■ **The problem**: Everything in the records except the pictures needs to be printed again exactly.

■ **Material for this task**:
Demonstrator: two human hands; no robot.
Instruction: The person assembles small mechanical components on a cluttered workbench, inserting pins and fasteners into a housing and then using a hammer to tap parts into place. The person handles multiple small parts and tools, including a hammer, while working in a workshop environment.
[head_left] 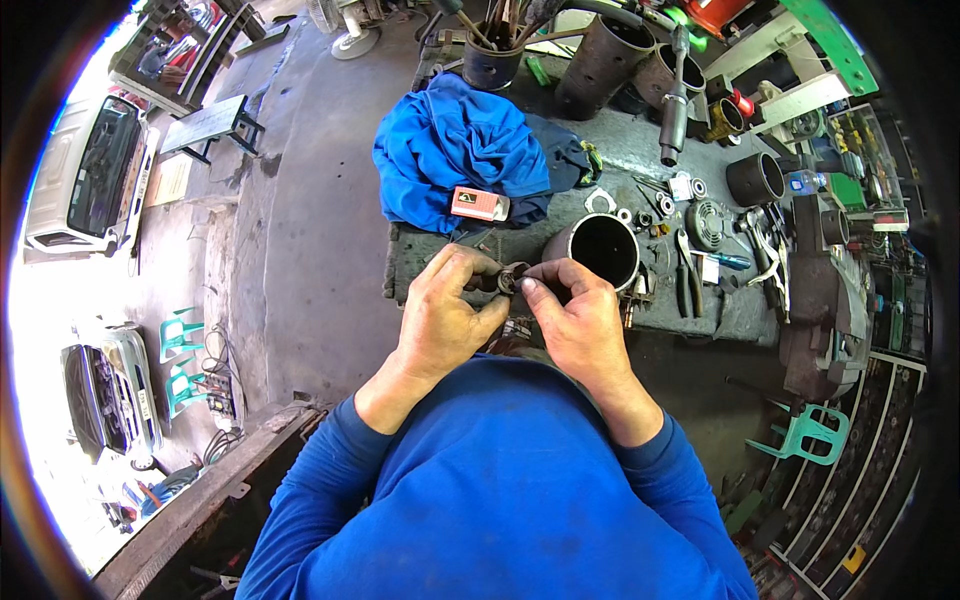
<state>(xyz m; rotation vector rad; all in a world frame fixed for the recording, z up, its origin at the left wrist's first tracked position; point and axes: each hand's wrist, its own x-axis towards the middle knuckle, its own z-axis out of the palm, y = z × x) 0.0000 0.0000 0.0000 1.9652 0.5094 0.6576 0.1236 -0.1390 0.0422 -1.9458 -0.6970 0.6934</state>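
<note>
Nearest to us is the blue long-sleeved top [500,480], soft and creased, with both sleeves running up from the lower edge. From them our left hand [445,315] and right hand [575,320] meet over the near edge of the workbench [720,310], a grey, stained, greasy slab. Between them we hold a small round metal part [510,279], dark and ring-like; its finer shape is too small to tell. The left thumb and fingers curl around one side of it, pressed close together. The right thumb and forefinger pinch its other side, with the remaining fingers folded in beside them.

Just behind the part, a dull steel cylinder [600,250] lies tilted on the bench, its open mouth facing us and its inside dark; we cannot tell whether anything is in it. A crumpled blue cloth [455,150] lies farther back, with a small orange box [478,203] on its near edge. Beyond it, a dark round can [490,65] holds upright tools, and two rusty brown cylinders [615,60] stand open beside it. Loose washers and small rings [660,205] are scattered to the right, near pliers [688,285] with dark handles. A green plastic chair [812,430] stands on the concrete floor [300,250].
</note>
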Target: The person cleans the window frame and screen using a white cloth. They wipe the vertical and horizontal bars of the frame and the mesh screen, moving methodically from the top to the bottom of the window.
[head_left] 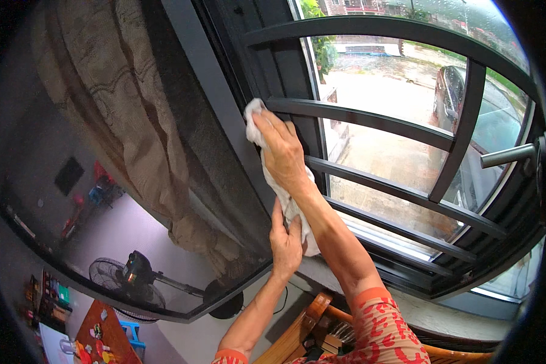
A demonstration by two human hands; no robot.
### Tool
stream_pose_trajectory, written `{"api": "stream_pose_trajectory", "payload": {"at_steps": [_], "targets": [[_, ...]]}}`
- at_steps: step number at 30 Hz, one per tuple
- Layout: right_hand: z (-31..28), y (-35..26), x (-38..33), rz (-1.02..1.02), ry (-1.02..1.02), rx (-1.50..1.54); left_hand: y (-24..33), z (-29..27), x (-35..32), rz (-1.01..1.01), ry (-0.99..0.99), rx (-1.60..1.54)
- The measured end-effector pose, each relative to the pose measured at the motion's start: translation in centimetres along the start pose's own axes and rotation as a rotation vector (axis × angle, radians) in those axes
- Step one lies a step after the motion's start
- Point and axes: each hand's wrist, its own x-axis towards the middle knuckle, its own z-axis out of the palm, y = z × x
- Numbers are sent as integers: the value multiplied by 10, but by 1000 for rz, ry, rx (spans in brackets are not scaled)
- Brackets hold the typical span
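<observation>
A crumpled white cloth [255, 126] is bunched under the fingers of my right hand [282, 151], which presses it against the dark window frame [239, 91]. The rest of the cloth hangs down behind my right wrist to below the forearm. Lower down, my left hand [286, 246] is raised beside the hanging cloth, at the edge of the swung-out screen panel [212, 200]. Its thumb and a finger stretch upward and apart; the other fingers are partly hidden. Whether it touches the cloth or only the panel's edge I cannot tell.
Dark metal bars [370, 118] cross the window on the right, with a window handle [509, 156] beyond. Behind the screen hangs a brown curtain [121, 91]. A standing fan [136, 273], a wooden chair [306, 321] and a cluttered brown table [97, 327] stand below.
</observation>
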Motion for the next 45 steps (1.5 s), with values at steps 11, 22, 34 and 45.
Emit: {"api": "stream_pose_trajectory", "payload": {"at_steps": [11,22,34,45], "targets": [[-24,0,-63,244,-135,89,-49,-1,-43,23,-115,210],[-10,-16,78,3,-29,-163,41,11,7,296,-77,-85],[-12,-6,1,-96,-141,-407,-50,2,-14,300,-55,275],[-37,8,-40,149,-114,15,-17,-26,12,707,88,989]]}}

■ **Response**:
Demonstrator: two human hands; no robot.
Instruction: The person assembles small mechanical components on a cluttered workbench, inserting pins and fasteners into a housing and then using a hammer to tap parts into place. The person handles multiple small parts and tools, including a hammer, while working in a workshop environment.
[head_left] 
<state>(xyz m; rotation vector rad; all in a world frame fixed for the recording, z up, its origin at the left wrist's first tracked position; point and axes: each hand's wrist, its own x-axis towards the middle knuckle, its own z-axis out of the palm, y = z × x) 0.0000 0.0000 0.0000 1.9652 0.5094 0.6576 0.1236 -0.1390 0.0422 -1.9458 -0.6970 0.6934</state>
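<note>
Nearest to us is the blue long-sleeved top [500,480], soft and creased, with both sleeves running up from the lower edge. From them our left hand [445,315] and right hand [575,320] meet over the near edge of the workbench [720,310], a grey, stained, greasy slab. Between them we hold a small round metal part [510,279], dark and ring-like; its finer shape is too small to tell. The left thumb and fingers curl around one side of it, pressed close together. The right thumb and forefinger pinch its other side, with the remaining fingers folded in beside them.

Just behind the part, a dull steel cylinder [600,250] lies tilted on the bench, its open mouth facing us and its inside dark; we cannot tell whether anything is in it. A crumpled blue cloth [455,150] lies farther back, with a small orange box [478,203] on its near edge. Beyond it, a dark round can [490,65] holds upright tools, and two rusty brown cylinders [615,60] stand open beside it. Loose washers and small rings [660,205] are scattered to the right, near pliers [688,285] with dark handles. A green plastic chair [812,430] stands on the concrete floor [300,250].
</note>
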Target: The person cleans the window frame and screen using a white cloth. They wipe the vertical and horizontal bars of the frame and the mesh screen, moving methodically from the top to the bottom of the window.
[head_left] 
A demonstration by two human hands; no robot.
### Tool
stream_pose_trajectory, written `{"api": "stream_pose_trajectory", "payload": {"at_steps": [_], "targets": [[_, ...]]}}`
- at_steps: step number at 30 Hz, one per tuple
- Layout: right_hand: z (-31..28), y (-35..26), x (-38..33), rz (-1.02..1.02), ry (-1.02..1.02), rx (-1.50..1.54); left_hand: y (-24..33), z (-29..27), x (-35..32), rz (-1.01..1.01), ry (-0.99..0.99), rx (-1.60..1.54)
- The measured end-effector pose, each relative to the pose measured at the motion's start: translation in centimetres along the start pose's own axes and rotation as a rotation vector (axis × angle, radians) in those axes
- Step one lies a step after the motion's start
- Point and axes: each hand's wrist, its own x-axis towards the middle knuckle, its own z-axis out of the palm, y = z × x
- Numbers are sent as integers: the value multiplied by 10, but by 1000 for rz, ry, rx (spans in brackets are not scaled)
- Brackets hold the typical span
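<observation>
A crumpled white cloth [255, 126] is bunched under the fingers of my right hand [282, 151], which presses it against the dark window frame [239, 91]. The rest of the cloth hangs down behind my right wrist to below the forearm. Lower down, my left hand [286, 246] is raised beside the hanging cloth, at the edge of the swung-out screen panel [212, 200]. Its thumb and a finger stretch upward and apart; the other fingers are partly hidden. Whether it touches the cloth or only the panel's edge I cannot tell.
Dark metal bars [370, 118] cross the window on the right, with a window handle [509, 156] beyond. Behind the screen hangs a brown curtain [121, 91]. A standing fan [136, 273], a wooden chair [306, 321] and a cluttered brown table [97, 327] stand below.
</observation>
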Motion for the next 45 steps (1.5 s), with values at steps 11, 22, 34 and 45.
Emit: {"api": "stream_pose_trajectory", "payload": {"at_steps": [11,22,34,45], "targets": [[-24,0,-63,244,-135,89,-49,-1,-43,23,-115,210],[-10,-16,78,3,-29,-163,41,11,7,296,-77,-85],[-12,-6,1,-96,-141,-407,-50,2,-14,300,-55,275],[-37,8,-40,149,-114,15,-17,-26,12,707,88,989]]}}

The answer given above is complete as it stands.